Genetically Modified Organisms (GMO) and the Betrayal of Africa’s Fertile Heartlands

The Congo Basin and Nile Valley are not just stretches of green on a map, they are among the most fertile soils ever bequeathed to humanity. History shows that much of the conflict and expansion in the Nile region, whether by Arab or Western powers, has been driven by the desire to control agricultural resources, particularly grain. The Nile Valley has long been one of the most fertile and agriculturally productive areas in the world. Its annual flooding provides rich silt that sustains vast amounts of crops, including grains like wheat, barley, and sorghum.

It needs be noted that all the wars and conquests of the Middle East (Egypt) was all about grains from the Nile region.

For the Arab powers, their early expansion was to control key trade routes and agricultural land, especially as they expanded through Egypt and into Sudan, where the Nile passes.
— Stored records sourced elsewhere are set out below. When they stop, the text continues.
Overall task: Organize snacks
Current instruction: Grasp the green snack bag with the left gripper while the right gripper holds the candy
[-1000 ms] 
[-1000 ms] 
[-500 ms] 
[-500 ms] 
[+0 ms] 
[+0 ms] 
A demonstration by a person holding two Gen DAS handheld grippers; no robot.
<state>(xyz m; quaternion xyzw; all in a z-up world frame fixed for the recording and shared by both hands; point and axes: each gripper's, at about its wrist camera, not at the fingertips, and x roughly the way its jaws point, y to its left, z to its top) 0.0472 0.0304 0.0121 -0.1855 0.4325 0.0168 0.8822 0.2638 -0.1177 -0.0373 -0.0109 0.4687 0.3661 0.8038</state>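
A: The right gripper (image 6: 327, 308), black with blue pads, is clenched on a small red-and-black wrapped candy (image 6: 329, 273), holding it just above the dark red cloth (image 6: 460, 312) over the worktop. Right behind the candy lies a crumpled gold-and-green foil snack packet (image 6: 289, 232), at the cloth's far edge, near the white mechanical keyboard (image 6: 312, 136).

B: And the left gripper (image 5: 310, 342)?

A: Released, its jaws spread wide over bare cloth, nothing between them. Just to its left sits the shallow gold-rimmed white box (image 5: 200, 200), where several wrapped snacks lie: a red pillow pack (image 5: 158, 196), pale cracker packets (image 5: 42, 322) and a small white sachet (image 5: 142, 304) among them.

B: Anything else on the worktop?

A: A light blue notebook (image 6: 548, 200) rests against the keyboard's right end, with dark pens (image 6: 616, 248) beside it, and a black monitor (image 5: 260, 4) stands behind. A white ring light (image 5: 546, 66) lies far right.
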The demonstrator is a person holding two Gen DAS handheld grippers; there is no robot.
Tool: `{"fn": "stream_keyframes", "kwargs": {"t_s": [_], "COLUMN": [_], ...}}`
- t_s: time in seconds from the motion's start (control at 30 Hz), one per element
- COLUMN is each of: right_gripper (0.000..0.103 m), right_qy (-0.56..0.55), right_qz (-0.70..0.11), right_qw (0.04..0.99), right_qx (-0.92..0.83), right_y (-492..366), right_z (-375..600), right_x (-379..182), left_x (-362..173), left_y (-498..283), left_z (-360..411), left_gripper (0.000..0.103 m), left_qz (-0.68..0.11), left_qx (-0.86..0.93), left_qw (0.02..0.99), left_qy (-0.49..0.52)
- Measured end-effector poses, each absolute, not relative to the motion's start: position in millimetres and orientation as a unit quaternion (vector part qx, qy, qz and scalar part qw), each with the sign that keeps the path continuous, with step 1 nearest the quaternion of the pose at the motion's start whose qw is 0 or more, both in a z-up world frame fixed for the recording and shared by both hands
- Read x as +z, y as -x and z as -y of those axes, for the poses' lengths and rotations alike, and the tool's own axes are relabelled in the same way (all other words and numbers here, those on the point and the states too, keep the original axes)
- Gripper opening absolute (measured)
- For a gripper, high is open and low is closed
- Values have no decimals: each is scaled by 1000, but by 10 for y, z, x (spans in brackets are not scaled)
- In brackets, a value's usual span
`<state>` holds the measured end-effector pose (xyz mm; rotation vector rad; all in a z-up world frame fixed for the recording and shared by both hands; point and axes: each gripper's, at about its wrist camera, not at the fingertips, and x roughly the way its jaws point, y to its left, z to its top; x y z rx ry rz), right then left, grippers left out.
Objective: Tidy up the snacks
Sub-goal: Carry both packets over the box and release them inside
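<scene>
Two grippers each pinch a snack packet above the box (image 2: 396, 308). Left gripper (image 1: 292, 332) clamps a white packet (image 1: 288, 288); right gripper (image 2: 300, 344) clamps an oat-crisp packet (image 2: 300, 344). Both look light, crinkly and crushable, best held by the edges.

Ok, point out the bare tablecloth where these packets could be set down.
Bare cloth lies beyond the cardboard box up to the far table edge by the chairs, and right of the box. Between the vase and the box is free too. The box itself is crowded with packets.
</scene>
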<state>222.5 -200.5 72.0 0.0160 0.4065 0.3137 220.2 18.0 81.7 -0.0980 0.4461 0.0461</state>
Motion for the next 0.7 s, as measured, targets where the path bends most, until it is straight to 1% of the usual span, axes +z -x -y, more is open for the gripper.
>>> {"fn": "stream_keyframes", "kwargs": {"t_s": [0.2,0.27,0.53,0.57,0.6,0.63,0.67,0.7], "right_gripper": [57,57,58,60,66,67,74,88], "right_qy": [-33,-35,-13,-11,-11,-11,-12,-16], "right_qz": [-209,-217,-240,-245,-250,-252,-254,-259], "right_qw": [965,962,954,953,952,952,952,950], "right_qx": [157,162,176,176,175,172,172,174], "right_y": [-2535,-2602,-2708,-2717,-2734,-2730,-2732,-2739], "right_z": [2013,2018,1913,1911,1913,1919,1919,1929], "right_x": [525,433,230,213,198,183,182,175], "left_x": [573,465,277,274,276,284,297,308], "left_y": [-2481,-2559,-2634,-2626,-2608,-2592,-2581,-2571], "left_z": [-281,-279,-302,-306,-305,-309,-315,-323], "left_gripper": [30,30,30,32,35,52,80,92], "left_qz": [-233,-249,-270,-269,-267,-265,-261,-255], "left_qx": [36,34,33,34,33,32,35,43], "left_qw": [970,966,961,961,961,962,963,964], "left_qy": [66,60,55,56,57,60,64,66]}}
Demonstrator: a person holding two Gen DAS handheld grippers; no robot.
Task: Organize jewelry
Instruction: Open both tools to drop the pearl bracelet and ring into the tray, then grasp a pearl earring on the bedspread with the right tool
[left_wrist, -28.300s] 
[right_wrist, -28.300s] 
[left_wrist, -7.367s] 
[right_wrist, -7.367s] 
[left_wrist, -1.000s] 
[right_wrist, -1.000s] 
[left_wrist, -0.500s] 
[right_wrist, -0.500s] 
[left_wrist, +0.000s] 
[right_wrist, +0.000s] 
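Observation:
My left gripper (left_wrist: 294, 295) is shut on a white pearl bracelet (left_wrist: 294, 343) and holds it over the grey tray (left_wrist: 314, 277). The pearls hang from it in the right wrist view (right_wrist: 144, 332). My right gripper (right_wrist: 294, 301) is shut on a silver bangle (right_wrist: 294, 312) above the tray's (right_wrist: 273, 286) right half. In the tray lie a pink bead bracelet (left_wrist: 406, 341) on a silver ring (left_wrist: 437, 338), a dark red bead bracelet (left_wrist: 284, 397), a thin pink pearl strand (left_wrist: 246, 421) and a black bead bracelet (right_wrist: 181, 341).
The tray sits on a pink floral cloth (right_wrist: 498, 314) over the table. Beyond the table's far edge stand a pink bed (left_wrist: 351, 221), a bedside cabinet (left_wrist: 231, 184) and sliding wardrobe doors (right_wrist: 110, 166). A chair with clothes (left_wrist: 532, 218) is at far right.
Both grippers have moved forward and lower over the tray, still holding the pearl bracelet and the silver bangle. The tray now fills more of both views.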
Western colonial powers, ancient Rome and British also had their share of conquest in the Nile Valley, particularly in Egypt, due to its geopolitical importance and agricultural productivity. The British in the 19th century were focused on securing access to the region's grain supply, which was vital not just for local needs but also for export, especially to feed their growing empires. This also tied into the strategic importance of the Suez Canal, which allowed for a quicker maritime route to their colonies in Asia, making control over Egypt doubly important.

The wars, incursions, and manipulations of the Nile region and the Congo basin were largely about food security, access to key resources, and the leverage it provided in broader imperial and economic agendas. So, in essence, the grain harvests from the region became a central point of contention for all powers involved.

This historical perspective on agriculture, particularly grain, sheds light on the strategic motivations behind many of these conflicts and their long-lasting impact on the region.

For centuries, these regions have produced cassava, yam, sorghum, maize, rice, plantain, beans, fruits and vegetables in such abundance that humanity marvel at how little effort is needed for harvests to flourish. These are lands where the earth itself is generous, where crops spring up with minimal fertilizer, where the cycle of rain and sun sustains agriculture in ways that much of the developed world can only envy.

Yet, in boardrooms thousands of miles away, multinational corporations are packaging hunger as a subscription service and calling it "innovation." They arrive with their patented seeds, sterile by design, and whisper to African governments about “modernization” and “food security.” The bitter irony is this: the very regions least in need of genetically modified foods are being primed as the most lucrative markets for them.

By listening to these corporate hawks, promoting their agenda and seeking to adopt this can only be called by its true name: betrayal.

Betrayal by governments who, instead of investing in irrigation systems, rural roads, local seed banks, and agricultural research rooted in African ecologies, sell their sovereignty to corporations with lab-grown promises. Betrayal by leaders who ignore the organic wealth beneath their feet to chase the empty prestige of aligning with the biotech giants. Betrayal by ministries of agriculture that parrot the language of “climate resilience” without admitting that what they are really buying into is corporate dependency.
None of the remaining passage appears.